- _GIVEN MATERIAL_:
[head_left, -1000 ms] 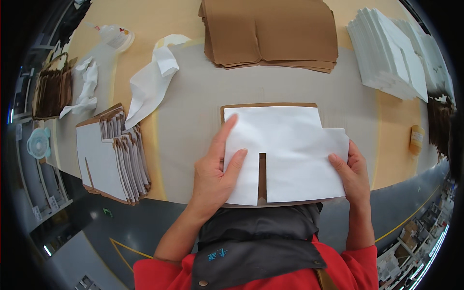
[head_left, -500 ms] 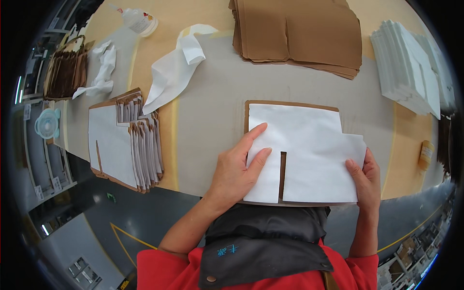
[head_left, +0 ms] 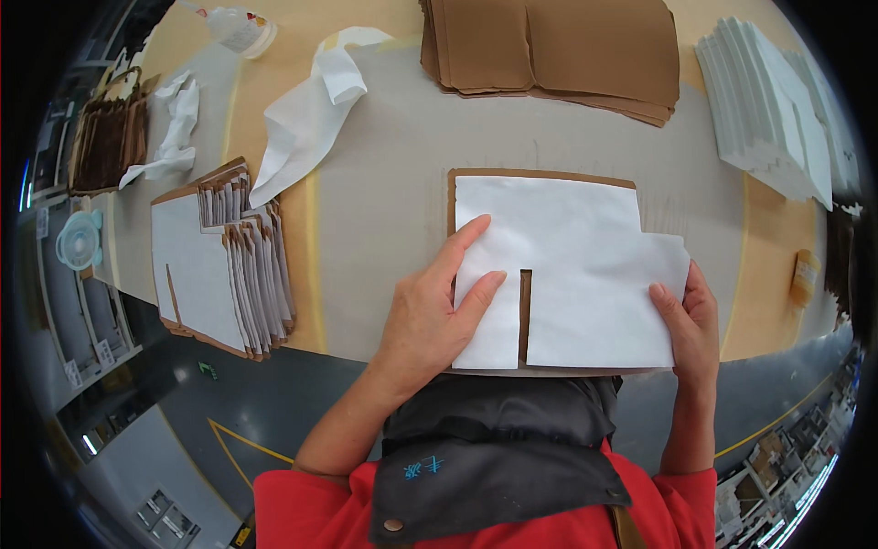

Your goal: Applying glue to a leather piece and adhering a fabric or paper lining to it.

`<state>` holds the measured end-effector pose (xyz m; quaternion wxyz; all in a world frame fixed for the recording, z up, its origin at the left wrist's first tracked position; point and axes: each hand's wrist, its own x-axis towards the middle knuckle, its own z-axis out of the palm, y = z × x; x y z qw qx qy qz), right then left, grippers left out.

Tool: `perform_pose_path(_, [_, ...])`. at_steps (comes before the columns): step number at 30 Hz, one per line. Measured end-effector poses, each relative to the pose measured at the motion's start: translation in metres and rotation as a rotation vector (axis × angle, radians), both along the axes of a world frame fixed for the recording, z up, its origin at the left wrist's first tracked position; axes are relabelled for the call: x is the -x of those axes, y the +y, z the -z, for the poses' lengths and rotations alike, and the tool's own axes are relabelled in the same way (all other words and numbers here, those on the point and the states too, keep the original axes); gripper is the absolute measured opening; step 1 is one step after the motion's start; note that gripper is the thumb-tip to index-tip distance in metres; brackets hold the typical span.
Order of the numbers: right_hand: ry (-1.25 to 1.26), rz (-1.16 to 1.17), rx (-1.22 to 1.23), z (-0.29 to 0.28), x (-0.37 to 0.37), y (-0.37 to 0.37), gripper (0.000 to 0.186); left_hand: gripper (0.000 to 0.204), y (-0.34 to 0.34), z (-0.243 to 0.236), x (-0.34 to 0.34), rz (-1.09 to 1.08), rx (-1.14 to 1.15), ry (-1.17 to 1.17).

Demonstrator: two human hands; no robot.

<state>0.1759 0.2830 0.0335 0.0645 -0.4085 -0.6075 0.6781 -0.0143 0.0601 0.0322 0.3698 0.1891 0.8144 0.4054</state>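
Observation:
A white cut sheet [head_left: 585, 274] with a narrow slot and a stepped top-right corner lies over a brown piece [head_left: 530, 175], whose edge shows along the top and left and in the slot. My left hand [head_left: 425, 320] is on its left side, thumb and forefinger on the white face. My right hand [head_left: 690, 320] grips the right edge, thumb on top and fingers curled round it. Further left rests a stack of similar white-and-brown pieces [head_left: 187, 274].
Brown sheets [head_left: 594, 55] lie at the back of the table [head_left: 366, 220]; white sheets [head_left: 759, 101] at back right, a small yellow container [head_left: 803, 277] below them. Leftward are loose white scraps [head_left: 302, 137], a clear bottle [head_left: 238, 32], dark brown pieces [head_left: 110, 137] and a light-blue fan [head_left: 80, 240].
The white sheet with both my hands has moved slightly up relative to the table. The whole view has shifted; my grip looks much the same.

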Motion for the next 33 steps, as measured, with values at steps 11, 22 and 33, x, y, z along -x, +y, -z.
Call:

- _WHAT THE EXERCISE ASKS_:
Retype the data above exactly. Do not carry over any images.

- _EXPECTED ANSWER_:
[head_left, -1000 ms] 
[head_left, -500 ms] 
[head_left, +0 ms] 

Your goal: Applying glue to a leather piece and adhering a fabric or paper lining to it.

`<state>` holds the measured end-effector pose (xyz m; quaternion wxyz; all in a world frame fixed for the recording, z up, its origin at the left wrist's first tracked position; point and axes: each hand's wrist, its own x-axis towards the middle knuckle, its own z-axis out of the palm, y = z × x; x y z qw qx qy qz), right then left, grippers left out.

Tool: `perform_pose_path(_, [_, ...])`. at_steps (comes before the columns): step number at 30 Hz, one per line. Measured end-effector poses, each relative to the pose measured at the motion's start: translation in metres and rotation as a rotation vector (axis × angle, radians), both along the axes of a world frame fixed for the recording, z up, its origin at the left wrist's first tracked position; axes are relabelled for the call: x is the -x of those axes, y the +y, z the -z, for the poses' lengths and rotations alike, and the tool's own axes are relabelled in the same way (all other words and numbers here, those on the point and the states too, keep the original axes); gripper is the absolute measured opening; step 1 is one step after the motion's start; note that gripper is the thumb-tip to index-tip distance in metres; brackets hold the typical span.
Order of the numbers: right_hand: ry (-1.25 to 1.26), rz (-1.16 to 1.17), rx (-1.22 to 1.23), z (-0.29 to 0.28), x (-0.37 to 0.37), y (-0.37 to 0.37), gripper (0.000 to 0.186); left_hand: gripper (0.000 to 0.204), y (-0.34 to 0.34), z (-0.243 to 0.236), x (-0.34 to 0.34), rz (-1.09 to 1.08), rx (-1.14 to 1.15), ry (-1.17 to 1.17).

Demonstrator: two human hands; no robot.

<state>0.1759 0.2830 0.0335 0.0645 -0.4085 -0.6075 0.6781 -0.0143 0.0601 0.0322 0.3698 0.1891 0.8144 0.4054</state>
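Observation:
A white cut sheet [head_left: 585, 274] with a narrow slot and a stepped top-right corner lies over a brown piece [head_left: 530, 175], whose edge shows along the top and left and in the slot. My left hand [head_left: 425, 320] is on its left side, thumb and forefinger on the white face. My right hand [head_left: 690, 320] grips the right edge, thumb on top and fingers curled round it. Further left rests a stack of similar white-and-brown pieces [head_left: 187, 274].
Brown sheets [head_left: 594, 55] lie at the back of the table [head_left: 366, 220]; white sheets [head_left: 759, 101] at back right, a small yellow container [head_left: 803, 277] below them. Leftward are loose white scraps [head_left: 302, 137], a clear bottle [head_left: 238, 32], dark brown pieces [head_left: 110, 137] and a light-blue fan [head_left: 80, 240].
The white sheet with both my hands has moved slightly up relative to the table. The whole view has shifted; my grip looks much the same.
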
Motion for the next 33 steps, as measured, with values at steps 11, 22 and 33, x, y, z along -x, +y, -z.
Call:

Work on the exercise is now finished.